I give that to our system and to the President’s educational process. He went from not understanding the complexities of the problem to being fully aware that you couldn’t make decisions in that informal way because you don’t have to be kicked in the shins too many times with things that you didn’t think of—and I’ve been in the Oval Office, and you sit around, and it’s really easy to make a decision in there without all the facts, and you leave the office thinking, “Damn, well, we made some good decisions, didn’t we?” And then you go back and start trying to implement them, and the guys start saying, “Hey, yeah, but what about—?” or “How come—?” or “Don’t you think—?” And you suddenly find that the decision that you made there in that heady atmosphere has to be completely recycled because you missed a lot of stuff. We went from doing that poorly to doing it quite well.

A couple of points: For some reason, Hess feels that this kind of system and this kind of coordination—which the White House staff was doing, OMB was doing, it wasn’t necessarily the cabinet officers—is somehow anti-American. And I think he misses—What astonishes you is that cabinet officers begin to have terrific biases on one subject or another, and people who aren’t right there with them don’t develop a presidential view. The presidential view is very difficult to achieve, and once you have it, people who are dealing with an isolated piece of a multifaceted problem can’t see that view, so a staff is necessary to force the starting out of that. I think Hess is probably wrong on his idea that you can do it like Roosevelt, get two or three guys in and come up with a bunch of creativity.

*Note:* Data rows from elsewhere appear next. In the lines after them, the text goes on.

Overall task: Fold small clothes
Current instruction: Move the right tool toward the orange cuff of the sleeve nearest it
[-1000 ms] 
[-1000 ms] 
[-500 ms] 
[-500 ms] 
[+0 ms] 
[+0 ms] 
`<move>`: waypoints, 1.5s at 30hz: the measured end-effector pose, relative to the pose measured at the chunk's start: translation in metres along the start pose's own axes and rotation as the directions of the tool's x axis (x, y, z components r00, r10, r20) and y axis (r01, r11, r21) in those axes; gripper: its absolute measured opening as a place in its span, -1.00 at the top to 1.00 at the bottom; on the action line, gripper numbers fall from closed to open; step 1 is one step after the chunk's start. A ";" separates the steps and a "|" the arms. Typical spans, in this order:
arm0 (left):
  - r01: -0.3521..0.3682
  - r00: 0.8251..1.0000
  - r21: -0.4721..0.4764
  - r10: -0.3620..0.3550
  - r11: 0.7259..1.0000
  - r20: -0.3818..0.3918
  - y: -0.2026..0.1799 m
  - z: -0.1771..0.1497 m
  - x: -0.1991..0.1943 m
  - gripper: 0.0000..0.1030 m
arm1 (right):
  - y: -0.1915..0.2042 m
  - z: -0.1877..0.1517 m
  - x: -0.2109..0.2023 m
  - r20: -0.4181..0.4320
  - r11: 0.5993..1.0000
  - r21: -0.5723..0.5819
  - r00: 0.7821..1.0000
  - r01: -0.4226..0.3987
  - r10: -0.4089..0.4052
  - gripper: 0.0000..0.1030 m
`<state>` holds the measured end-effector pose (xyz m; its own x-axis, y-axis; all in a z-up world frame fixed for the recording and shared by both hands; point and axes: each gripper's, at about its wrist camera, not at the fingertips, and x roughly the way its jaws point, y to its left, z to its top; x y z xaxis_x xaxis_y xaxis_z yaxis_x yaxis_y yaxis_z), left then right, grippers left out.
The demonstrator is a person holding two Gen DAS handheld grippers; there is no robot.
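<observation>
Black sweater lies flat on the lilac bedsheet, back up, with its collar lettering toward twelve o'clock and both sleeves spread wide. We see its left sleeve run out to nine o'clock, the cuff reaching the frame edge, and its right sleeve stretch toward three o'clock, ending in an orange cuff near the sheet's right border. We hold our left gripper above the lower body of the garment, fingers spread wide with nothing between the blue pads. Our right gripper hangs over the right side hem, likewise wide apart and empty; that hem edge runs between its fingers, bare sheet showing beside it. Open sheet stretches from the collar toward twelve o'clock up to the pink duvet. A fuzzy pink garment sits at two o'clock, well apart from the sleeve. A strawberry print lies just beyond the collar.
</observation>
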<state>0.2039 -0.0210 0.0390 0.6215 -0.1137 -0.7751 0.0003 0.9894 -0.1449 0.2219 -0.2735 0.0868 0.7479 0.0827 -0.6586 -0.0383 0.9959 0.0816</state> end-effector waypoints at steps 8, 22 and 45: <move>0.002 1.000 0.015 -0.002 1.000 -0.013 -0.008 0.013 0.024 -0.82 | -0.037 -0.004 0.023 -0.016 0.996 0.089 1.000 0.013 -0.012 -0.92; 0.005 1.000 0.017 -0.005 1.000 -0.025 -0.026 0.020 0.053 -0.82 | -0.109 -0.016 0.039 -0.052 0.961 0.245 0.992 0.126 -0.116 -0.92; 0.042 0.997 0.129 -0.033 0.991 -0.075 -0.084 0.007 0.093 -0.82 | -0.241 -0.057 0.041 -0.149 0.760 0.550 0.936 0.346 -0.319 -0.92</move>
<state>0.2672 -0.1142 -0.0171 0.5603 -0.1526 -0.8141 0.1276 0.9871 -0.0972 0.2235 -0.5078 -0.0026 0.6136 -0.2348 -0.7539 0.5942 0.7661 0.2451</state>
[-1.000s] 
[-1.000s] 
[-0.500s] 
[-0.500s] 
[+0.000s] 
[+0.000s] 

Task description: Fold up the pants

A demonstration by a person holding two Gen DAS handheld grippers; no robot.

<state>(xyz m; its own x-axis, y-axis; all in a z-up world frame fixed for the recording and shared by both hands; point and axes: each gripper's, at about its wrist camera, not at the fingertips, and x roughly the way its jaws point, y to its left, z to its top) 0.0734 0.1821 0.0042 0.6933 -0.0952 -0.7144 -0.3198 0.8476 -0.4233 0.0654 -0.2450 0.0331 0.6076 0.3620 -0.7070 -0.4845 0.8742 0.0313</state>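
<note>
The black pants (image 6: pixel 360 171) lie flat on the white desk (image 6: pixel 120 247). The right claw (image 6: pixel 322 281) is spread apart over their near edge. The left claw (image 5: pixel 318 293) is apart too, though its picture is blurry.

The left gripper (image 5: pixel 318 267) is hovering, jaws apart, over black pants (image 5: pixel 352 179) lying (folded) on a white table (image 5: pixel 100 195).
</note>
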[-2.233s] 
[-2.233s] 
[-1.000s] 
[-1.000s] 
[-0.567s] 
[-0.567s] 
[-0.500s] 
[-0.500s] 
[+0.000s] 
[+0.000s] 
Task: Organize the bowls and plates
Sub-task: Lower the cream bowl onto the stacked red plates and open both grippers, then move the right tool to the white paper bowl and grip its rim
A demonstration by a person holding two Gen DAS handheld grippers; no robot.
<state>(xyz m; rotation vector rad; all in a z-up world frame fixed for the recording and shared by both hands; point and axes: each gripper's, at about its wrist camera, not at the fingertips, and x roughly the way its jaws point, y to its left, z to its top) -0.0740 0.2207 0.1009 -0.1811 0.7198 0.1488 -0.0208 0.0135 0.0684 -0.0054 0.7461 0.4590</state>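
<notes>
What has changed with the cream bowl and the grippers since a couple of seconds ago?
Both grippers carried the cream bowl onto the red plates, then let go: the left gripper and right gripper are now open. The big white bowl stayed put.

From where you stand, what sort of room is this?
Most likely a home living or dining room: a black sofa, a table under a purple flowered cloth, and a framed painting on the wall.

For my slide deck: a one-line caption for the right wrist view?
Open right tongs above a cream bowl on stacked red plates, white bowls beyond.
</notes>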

Now, on the question of creativity, the staff system is sort of designed to kill off bad ideas. How do you make this thing work? I said, “You know, Jim, the goal of the system, as I run it, is that every new idea that comes in here I suspect isn’t any good and is a disaster, and only if the idea, having been tested through every enemy in the system, can stand on its own feet is it worth going in to the President. Because unless the enemies have a shot at it, you don’t know the holes in the thing. You can look at that two ways: one is that it will kill every good idea before the thing is born, which isn’t so bad if you’re a conservative president. The other is that it can keep you from making errors. The question is, can you be creative in that decision-making process, where you have everybody involved taking shots at it.

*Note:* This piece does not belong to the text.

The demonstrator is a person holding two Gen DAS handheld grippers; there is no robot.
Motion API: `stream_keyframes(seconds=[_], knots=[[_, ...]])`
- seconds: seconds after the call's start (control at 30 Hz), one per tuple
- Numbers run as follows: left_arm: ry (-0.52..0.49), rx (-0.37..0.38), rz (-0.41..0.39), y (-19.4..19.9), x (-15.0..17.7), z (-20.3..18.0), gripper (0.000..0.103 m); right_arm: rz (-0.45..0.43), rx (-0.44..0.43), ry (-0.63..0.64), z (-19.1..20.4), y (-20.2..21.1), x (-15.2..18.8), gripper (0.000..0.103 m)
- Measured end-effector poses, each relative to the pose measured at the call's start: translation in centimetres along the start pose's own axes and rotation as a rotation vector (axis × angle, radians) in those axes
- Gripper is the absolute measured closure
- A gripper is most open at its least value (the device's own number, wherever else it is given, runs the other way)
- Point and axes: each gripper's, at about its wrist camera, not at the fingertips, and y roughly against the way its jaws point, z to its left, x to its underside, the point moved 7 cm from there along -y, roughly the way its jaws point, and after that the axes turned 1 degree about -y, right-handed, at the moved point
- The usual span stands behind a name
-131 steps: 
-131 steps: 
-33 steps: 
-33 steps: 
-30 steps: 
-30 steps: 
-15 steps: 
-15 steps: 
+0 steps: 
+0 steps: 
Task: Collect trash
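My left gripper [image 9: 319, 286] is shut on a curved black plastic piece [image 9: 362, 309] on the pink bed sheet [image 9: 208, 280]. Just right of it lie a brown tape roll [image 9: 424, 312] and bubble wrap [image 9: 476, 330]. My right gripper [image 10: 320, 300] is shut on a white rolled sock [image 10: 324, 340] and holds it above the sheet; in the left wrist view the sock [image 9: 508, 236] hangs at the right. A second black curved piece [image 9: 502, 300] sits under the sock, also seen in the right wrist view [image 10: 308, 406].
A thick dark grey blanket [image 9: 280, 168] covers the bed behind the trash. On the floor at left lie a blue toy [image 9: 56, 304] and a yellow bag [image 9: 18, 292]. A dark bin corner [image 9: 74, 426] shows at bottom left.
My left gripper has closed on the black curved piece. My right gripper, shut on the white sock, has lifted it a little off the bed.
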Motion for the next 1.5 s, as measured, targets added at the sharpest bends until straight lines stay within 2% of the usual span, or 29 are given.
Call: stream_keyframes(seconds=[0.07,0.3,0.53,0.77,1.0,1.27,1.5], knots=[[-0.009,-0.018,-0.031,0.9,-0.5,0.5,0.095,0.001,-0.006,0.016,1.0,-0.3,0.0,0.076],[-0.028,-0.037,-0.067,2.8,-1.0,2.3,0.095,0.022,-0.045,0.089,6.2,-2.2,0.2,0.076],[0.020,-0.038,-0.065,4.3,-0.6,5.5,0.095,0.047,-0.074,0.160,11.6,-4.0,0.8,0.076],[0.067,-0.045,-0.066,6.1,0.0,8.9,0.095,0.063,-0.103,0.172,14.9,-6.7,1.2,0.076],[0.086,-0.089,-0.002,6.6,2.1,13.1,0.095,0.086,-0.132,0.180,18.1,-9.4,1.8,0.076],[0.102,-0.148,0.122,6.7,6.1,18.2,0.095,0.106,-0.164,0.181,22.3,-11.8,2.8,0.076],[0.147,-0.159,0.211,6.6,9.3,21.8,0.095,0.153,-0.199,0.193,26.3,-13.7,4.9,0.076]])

I would make this conclusion: probably in the Ford presidency, particularly after the decision-making apparatus began to work effectively, which was, oh, nine months after he was in office, probably the decisions he was making and the topics he was addressing were well done. In fact, I’ll never forget Vice President [Nelson A.] Rockefeller telling Dick and me that he had incredible political courage. But I think he was basing that on the thought that we submitted a Social Security tax increase, and he felt that the politics of that were incredibly stupid. But I think President Ford made good decisions, creative decisions, by and large, addressing the problems of the country. The system let him do that and part of it was the discussion.

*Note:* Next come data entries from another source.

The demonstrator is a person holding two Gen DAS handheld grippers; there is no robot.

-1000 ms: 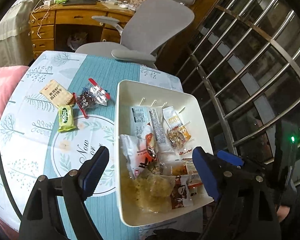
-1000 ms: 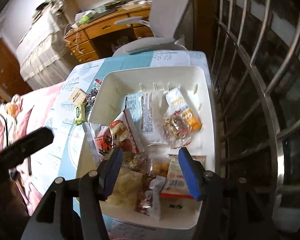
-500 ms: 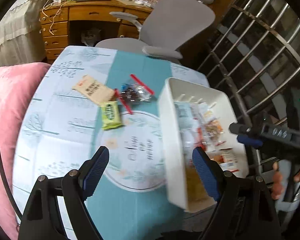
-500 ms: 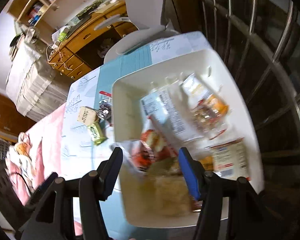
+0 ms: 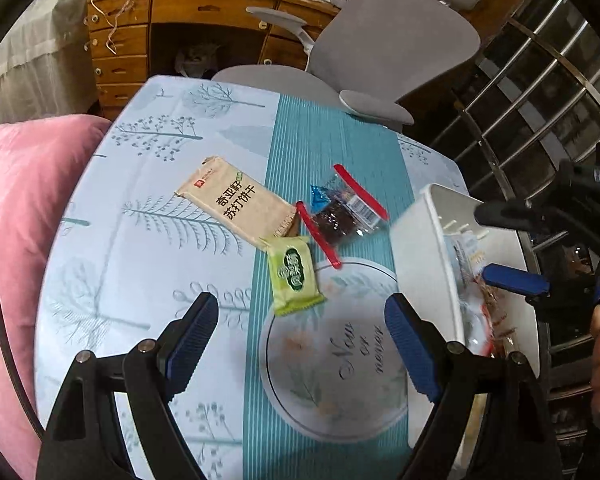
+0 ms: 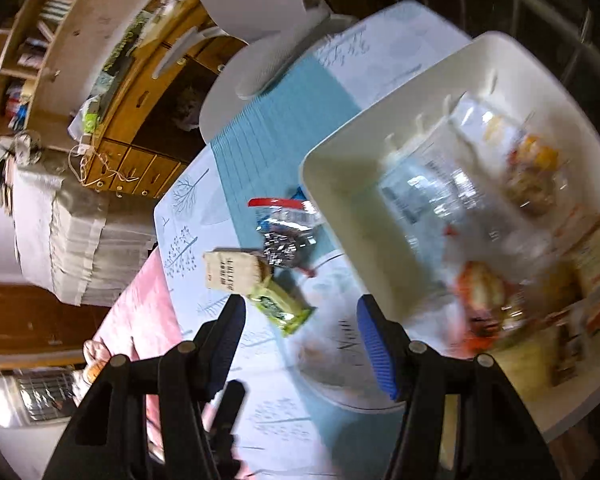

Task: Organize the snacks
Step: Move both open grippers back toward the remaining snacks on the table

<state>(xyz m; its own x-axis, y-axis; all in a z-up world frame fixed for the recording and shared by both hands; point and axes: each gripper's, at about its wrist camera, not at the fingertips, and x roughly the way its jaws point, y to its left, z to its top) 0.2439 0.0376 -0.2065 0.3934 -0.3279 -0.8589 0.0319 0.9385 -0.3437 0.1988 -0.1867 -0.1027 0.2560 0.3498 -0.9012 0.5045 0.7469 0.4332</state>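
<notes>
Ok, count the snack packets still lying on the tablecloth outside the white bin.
3: a beige cracker pack, a green packet overlapping its end, and a clear red-edged packet nearest the white bin.

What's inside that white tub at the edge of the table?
The white tub holds a pile of wrapped snacks: clear and white packets, some with orange and red print. The right wrist view is blurred, so labels are unreadable, and whatever lies under the top layer is covered.

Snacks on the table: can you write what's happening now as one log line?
left gripper: open, empty | right gripper: open, empty | loose: cracker pack, green packet, clear bag | white bin: partly filled
</notes>
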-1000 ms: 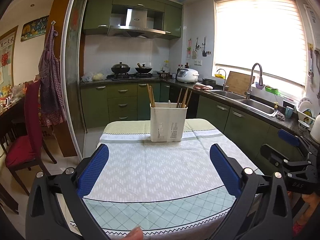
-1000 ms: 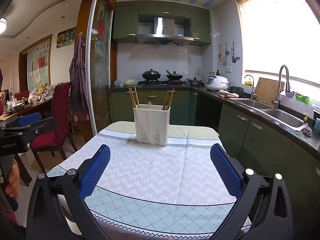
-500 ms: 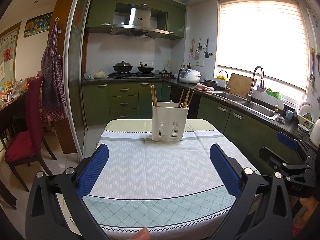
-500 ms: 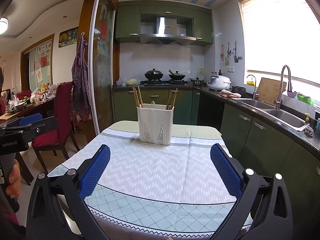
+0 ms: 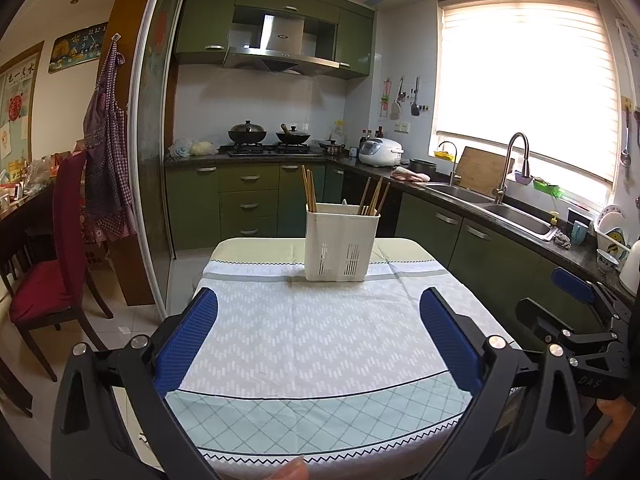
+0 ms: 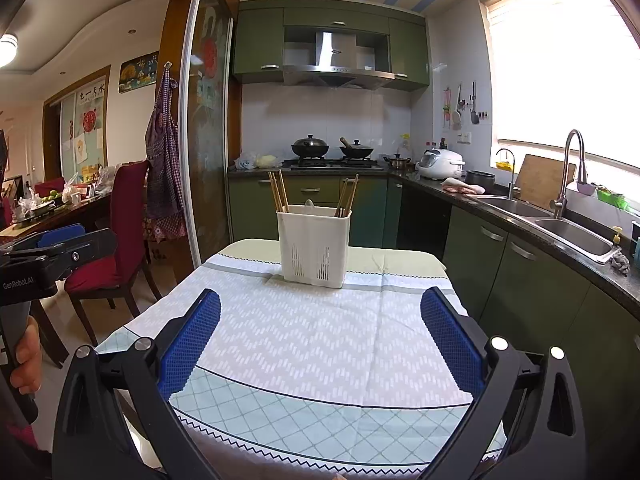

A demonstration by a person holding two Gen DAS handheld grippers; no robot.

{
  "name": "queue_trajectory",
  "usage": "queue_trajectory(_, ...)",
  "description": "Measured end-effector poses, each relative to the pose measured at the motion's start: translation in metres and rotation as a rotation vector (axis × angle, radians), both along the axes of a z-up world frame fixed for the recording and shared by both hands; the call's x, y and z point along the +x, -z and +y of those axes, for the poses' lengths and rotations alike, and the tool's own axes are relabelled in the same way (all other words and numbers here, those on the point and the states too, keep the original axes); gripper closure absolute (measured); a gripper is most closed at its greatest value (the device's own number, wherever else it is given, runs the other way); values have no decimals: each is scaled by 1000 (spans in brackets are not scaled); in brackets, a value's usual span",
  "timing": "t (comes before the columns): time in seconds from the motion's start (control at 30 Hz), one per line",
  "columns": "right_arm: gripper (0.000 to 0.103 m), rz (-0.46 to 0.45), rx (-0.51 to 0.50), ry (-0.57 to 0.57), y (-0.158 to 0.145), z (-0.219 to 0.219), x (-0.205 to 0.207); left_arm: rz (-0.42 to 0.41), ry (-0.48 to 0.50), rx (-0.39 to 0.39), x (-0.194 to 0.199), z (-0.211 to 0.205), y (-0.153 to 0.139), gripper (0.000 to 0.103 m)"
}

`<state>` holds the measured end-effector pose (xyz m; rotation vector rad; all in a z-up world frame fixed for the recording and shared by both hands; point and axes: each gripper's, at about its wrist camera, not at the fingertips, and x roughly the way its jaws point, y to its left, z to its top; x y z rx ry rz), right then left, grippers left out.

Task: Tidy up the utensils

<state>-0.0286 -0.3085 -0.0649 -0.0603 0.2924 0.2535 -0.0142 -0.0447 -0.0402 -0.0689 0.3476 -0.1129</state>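
Note:
A white slotted utensil holder (image 5: 339, 243) stands upright at the far end of the table; it also shows in the right wrist view (image 6: 314, 243). Wooden chopsticks stick out of its left side (image 5: 308, 189) and its right side (image 5: 373, 196); a white spoon tip (image 6: 310, 203) shows between them. My left gripper (image 5: 318, 338) is open and empty, held over the near half of the table. My right gripper (image 6: 320, 340) is open and empty too, beside it on the right, also seen in the left wrist view (image 5: 572, 304).
The table wears a white and pale green cloth (image 5: 312, 340). A red chair (image 6: 116, 248) stands to the left. Green cabinets and a dark counter with a sink (image 5: 516, 216) run along the right. A stove with pots (image 5: 272, 136) is at the back.
Both grippers have drawn back and risen a little from the table; the holder looks slightly smaller and farther. Both stay open and empty.

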Motion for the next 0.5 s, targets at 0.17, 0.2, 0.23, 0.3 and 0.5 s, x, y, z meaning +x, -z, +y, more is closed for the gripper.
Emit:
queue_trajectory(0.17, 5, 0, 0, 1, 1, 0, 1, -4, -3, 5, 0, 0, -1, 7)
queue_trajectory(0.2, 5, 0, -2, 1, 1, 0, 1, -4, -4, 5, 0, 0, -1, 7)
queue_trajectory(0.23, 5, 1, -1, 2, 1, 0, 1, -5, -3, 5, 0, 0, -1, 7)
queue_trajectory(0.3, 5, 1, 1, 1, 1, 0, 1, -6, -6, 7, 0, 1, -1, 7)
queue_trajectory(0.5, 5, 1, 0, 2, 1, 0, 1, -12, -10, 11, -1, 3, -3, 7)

The failure was not in our system, if there was a failure, to address decisions and take them. Our major failure of the whole administration was the President’s inability to talk to the American people about the decisions as he was seeing them in a convincing manner. If we had a shortcoming, it’s that we didn’t communicate it well, as opposed to what we were actually doing. In fact, what we were actually doing was doing good. And we never resolved a system where policy and decision-making were wedded properly to help the President communicate.

I don’t think that’s follow-up. I think Roosevelt thought—and Carter, apparently—that maybe the most important thing is to communicate and screw what you communicate. President Ford thought the most important thing was to make good decisions and somehow they would communicate themselves, and they didn’t.